» Exercise description: Look through the entries below. Report each line that has the word "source" in it.
[Start of section]
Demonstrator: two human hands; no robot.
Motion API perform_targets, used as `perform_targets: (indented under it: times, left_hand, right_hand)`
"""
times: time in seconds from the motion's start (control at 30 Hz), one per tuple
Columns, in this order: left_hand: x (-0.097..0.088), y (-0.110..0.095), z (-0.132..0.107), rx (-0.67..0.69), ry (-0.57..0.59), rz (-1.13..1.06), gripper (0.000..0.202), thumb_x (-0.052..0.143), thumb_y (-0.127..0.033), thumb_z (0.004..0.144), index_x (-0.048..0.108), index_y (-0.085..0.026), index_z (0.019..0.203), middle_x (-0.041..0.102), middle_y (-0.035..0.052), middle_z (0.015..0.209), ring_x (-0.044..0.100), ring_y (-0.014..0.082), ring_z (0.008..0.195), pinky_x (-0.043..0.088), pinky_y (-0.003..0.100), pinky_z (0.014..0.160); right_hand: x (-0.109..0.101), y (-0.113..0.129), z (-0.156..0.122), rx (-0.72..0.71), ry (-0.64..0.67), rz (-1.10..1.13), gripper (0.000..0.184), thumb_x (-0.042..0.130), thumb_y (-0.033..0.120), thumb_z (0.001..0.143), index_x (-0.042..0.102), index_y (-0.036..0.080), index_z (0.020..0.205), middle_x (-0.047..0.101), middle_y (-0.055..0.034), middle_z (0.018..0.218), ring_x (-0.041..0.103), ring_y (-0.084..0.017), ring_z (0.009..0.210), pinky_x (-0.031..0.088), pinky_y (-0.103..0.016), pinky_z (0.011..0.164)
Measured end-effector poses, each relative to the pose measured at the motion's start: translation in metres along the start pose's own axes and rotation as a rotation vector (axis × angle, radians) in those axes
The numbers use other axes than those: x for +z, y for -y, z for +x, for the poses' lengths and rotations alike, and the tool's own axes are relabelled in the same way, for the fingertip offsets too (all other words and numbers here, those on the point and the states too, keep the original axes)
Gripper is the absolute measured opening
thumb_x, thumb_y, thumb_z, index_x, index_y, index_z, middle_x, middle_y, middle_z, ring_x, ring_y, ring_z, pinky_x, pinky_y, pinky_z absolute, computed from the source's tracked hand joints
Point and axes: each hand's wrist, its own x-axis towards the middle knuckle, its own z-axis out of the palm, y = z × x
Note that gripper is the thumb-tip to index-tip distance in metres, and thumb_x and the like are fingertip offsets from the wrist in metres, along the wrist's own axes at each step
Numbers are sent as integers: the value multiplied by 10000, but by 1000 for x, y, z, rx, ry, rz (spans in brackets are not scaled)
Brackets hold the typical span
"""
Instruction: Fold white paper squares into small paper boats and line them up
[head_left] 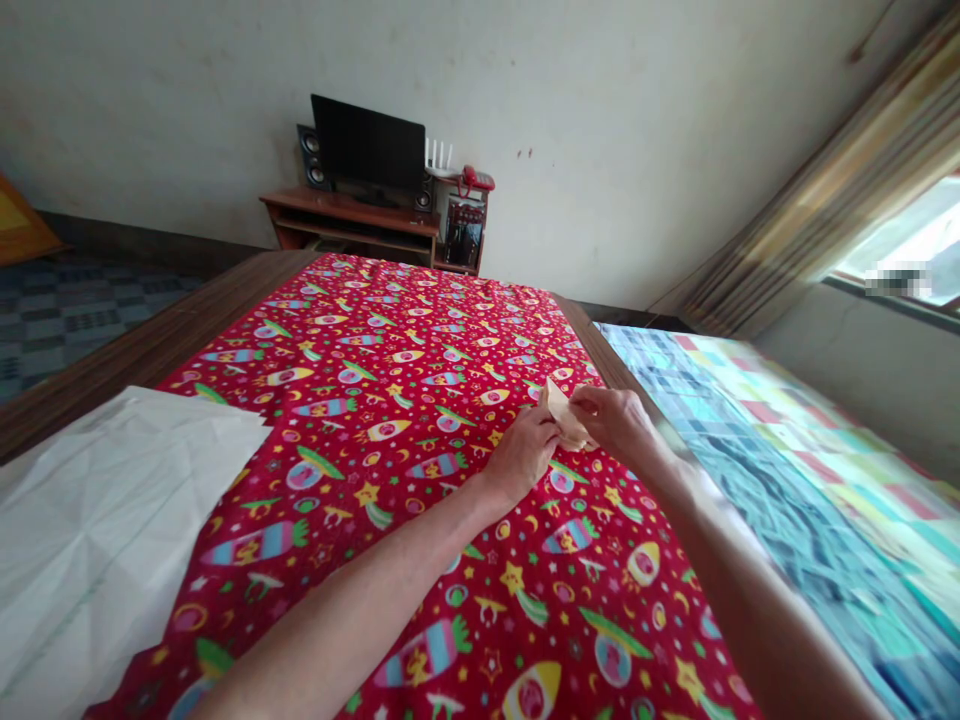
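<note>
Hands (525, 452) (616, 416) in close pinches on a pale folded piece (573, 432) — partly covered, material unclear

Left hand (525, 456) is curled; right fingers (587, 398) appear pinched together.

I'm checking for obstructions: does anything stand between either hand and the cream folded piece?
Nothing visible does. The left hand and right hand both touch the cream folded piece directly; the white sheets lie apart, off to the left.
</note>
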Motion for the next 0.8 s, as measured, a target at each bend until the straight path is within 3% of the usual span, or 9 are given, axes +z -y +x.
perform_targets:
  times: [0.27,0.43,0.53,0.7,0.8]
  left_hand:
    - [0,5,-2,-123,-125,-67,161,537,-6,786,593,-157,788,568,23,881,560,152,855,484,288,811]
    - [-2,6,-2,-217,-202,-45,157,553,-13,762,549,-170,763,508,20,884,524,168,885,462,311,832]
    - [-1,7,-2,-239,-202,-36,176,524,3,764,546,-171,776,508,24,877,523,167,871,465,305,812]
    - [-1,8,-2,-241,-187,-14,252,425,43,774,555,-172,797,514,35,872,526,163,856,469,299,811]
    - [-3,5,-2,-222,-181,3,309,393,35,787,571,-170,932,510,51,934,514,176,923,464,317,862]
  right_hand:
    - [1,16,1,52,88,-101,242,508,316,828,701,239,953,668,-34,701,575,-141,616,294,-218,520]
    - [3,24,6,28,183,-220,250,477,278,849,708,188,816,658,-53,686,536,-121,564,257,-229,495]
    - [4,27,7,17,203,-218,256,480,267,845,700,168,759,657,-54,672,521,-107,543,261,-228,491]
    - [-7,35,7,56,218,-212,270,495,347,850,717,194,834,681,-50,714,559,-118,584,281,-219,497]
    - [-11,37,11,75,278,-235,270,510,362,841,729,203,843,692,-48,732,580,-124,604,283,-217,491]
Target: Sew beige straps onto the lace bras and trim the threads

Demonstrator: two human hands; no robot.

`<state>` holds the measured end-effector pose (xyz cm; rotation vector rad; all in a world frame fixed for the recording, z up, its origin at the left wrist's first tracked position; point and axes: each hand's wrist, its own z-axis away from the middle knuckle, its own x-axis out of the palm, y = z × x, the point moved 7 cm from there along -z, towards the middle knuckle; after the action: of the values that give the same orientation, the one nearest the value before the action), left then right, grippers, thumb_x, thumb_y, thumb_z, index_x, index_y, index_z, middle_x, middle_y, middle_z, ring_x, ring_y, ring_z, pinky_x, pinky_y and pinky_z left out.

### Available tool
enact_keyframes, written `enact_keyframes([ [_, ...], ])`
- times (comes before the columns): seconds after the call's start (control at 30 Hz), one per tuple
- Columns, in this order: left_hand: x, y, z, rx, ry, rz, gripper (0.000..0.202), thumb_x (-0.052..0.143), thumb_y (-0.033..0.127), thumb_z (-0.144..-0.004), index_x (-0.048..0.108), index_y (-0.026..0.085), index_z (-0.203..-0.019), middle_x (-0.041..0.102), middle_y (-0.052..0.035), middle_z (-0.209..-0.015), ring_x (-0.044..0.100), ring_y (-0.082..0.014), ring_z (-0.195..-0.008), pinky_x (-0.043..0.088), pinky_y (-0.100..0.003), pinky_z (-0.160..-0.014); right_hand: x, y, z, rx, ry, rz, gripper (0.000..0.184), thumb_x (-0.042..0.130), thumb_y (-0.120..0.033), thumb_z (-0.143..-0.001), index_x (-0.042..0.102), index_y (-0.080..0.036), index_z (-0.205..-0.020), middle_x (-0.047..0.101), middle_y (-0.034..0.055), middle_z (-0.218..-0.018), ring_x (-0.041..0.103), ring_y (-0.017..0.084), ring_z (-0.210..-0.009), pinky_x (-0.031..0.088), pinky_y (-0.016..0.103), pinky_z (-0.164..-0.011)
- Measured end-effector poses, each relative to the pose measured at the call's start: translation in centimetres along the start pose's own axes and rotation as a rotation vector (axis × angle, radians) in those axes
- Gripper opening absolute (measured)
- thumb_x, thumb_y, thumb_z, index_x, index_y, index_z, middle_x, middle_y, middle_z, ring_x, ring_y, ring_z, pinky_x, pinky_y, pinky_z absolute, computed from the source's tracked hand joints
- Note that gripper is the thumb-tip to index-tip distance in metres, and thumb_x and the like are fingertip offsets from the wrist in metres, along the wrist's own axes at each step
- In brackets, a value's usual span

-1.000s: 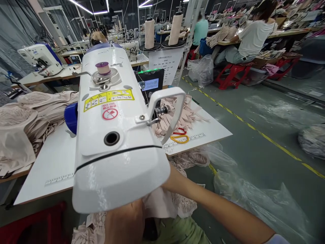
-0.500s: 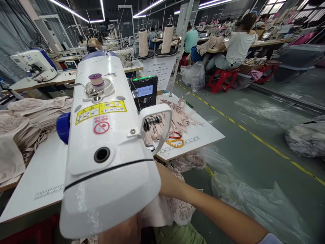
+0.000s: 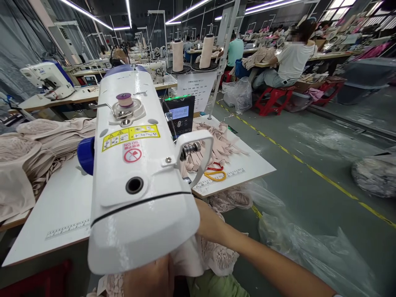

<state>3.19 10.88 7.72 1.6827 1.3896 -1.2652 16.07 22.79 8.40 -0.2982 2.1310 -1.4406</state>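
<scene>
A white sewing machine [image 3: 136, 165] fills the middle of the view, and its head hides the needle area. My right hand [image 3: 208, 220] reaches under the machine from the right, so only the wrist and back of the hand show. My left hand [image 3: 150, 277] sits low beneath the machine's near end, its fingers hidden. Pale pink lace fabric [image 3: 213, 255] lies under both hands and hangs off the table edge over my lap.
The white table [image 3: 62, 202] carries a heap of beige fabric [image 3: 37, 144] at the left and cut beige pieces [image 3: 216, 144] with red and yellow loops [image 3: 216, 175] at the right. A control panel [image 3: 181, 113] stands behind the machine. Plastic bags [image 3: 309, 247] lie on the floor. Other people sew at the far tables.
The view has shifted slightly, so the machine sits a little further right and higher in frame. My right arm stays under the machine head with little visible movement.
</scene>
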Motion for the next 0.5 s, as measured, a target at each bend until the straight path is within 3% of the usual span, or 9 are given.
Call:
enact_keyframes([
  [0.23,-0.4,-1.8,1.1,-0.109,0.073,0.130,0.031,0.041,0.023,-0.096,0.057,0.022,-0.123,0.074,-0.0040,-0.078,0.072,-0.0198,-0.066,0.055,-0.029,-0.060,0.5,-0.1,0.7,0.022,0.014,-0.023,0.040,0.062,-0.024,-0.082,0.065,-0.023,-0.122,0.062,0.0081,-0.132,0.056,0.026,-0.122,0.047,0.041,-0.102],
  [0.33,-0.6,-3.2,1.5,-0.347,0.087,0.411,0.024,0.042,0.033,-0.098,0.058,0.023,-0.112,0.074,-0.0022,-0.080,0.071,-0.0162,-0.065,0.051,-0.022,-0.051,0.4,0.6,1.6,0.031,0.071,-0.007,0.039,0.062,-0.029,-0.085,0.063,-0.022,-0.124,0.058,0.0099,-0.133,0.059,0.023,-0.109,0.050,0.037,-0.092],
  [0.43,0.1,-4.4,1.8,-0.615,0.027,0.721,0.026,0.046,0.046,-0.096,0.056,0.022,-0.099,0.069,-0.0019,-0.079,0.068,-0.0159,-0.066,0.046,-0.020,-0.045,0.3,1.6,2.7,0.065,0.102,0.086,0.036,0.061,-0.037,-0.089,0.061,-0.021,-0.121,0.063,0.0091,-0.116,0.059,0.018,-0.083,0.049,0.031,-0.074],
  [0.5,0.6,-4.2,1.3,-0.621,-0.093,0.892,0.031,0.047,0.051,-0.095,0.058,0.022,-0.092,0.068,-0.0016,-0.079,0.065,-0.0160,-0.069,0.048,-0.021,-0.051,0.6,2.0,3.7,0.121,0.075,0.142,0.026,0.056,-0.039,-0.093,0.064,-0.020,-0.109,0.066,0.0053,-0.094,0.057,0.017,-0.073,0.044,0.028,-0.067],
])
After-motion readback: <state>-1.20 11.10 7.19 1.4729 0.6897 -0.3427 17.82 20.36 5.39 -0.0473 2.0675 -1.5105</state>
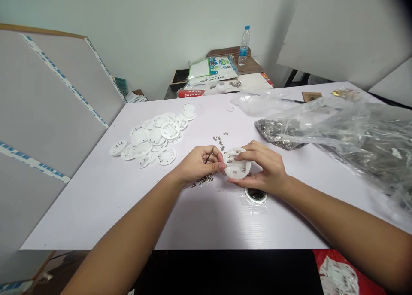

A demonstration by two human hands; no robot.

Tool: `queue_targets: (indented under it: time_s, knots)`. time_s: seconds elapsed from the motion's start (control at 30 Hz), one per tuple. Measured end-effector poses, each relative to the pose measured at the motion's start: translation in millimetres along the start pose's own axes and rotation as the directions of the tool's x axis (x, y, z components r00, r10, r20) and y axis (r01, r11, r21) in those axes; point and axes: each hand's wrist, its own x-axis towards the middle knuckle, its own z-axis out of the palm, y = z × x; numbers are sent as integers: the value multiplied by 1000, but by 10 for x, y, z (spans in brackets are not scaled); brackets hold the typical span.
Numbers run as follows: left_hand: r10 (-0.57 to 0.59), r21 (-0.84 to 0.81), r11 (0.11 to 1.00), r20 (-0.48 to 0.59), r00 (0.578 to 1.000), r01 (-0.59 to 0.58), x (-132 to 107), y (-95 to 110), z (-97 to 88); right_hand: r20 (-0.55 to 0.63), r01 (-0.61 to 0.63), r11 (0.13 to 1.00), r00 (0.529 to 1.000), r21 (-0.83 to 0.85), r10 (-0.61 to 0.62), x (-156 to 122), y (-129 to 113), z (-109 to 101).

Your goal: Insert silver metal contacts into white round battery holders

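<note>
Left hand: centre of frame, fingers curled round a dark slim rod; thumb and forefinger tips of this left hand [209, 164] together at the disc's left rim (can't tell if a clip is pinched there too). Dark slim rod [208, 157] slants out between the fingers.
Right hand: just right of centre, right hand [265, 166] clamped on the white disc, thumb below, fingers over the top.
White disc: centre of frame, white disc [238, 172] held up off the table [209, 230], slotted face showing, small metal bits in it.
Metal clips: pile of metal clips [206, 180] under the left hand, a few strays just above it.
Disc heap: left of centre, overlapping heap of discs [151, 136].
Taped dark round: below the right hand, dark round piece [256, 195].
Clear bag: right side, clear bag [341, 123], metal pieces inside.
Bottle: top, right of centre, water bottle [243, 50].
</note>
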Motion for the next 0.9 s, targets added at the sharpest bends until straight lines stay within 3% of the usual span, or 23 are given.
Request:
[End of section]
» Exercise solution:
thumb_x, thumb_y, thumb_z, index_x, index_y, index_z, middle_x, middle_y, middle_z, ring_x, ring_y, ring_z, pinky_x, pinky_y, pinky_z absolute, computed from the source's tracked hand joints
- thumb_x, thumb_y, thumb_z, index_x, index_y, index_z, middle_x, middle_y, middle_z, ring_x, ring_y, ring_z, pinky_x, pinky_y, pinky_z absolute, computed from the source's tracked hand joints

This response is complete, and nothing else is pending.